About this exercise
Your task is to find every line of the data that holds the string "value" and copy it.

Information supplied
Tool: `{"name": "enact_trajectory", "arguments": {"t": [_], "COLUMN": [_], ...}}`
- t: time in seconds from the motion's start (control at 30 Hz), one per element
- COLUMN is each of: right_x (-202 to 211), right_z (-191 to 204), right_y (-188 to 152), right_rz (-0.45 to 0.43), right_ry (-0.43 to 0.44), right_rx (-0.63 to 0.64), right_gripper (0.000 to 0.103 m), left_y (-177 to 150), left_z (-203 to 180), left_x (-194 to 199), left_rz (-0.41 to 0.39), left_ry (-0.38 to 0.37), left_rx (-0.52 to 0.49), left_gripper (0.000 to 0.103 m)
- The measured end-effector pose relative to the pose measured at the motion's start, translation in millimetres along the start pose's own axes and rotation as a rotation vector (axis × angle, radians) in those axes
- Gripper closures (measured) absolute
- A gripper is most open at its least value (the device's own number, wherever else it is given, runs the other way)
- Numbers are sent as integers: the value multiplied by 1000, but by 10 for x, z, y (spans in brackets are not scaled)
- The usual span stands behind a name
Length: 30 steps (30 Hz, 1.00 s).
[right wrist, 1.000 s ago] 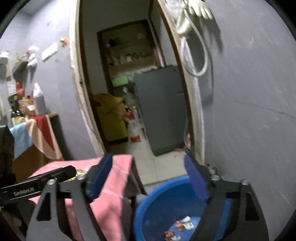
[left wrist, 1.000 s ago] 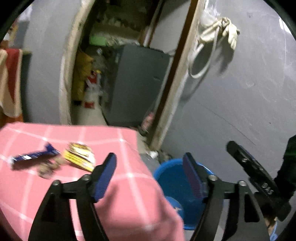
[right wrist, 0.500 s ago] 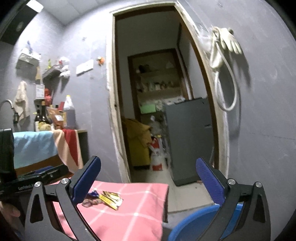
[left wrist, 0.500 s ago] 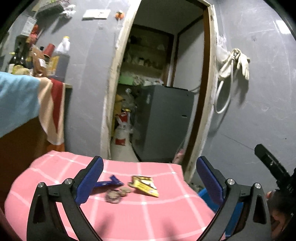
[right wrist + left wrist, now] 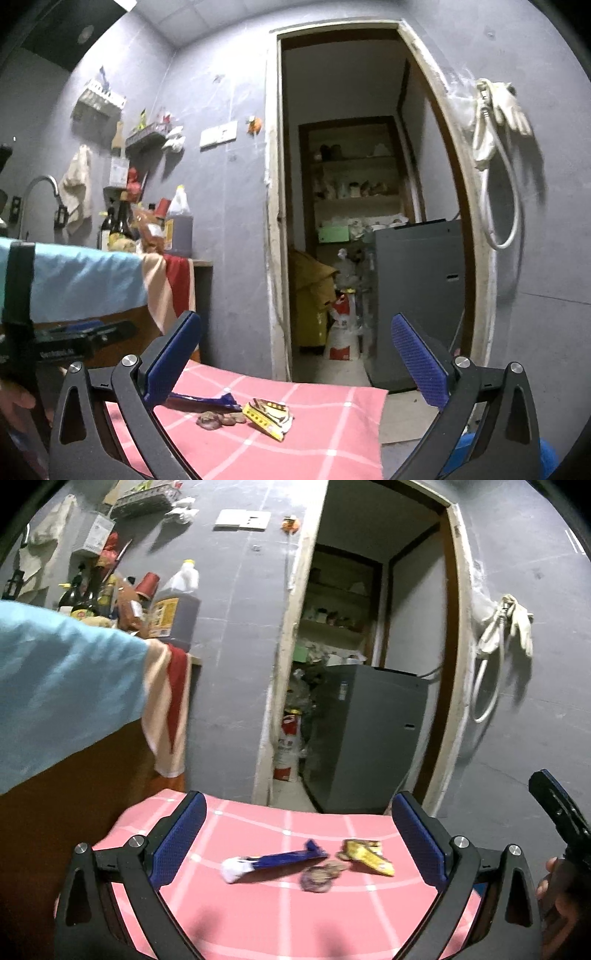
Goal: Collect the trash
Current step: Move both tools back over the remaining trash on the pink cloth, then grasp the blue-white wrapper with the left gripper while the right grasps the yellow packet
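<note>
Below, both the left gripper (image 5: 299, 834) and right gripper (image 5: 295, 354) gape over crinkled wrappers (image 5: 275, 862); only the right view's lower-right corner shows the blue tub (image 5: 543, 454)

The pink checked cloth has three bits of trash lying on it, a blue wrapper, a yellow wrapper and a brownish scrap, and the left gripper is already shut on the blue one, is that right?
Not quite. The left gripper is open and holds nothing; the left wrist view shows its jaws spread wide, with the blue wrapper lying loose on the pink checked cloth. The yellow wrapper and brownish scrap do lie beside it.
</note>
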State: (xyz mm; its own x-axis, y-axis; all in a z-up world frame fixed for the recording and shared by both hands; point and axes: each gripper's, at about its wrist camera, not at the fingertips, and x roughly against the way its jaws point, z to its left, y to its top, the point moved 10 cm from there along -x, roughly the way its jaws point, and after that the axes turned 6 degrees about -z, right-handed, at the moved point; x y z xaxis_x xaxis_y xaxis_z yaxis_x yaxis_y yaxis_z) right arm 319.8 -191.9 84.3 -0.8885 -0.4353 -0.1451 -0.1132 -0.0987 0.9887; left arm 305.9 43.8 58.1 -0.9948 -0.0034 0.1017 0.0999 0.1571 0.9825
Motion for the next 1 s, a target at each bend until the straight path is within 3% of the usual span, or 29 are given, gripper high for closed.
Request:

Task answer
- A gripper is most open at its least value (the device's own number, wherever else it is given, runs the other way)
- Numbers are sent as integers: the value multiplied by 1000, but by 10 for x, z, y (spans in brackets are not scaled)

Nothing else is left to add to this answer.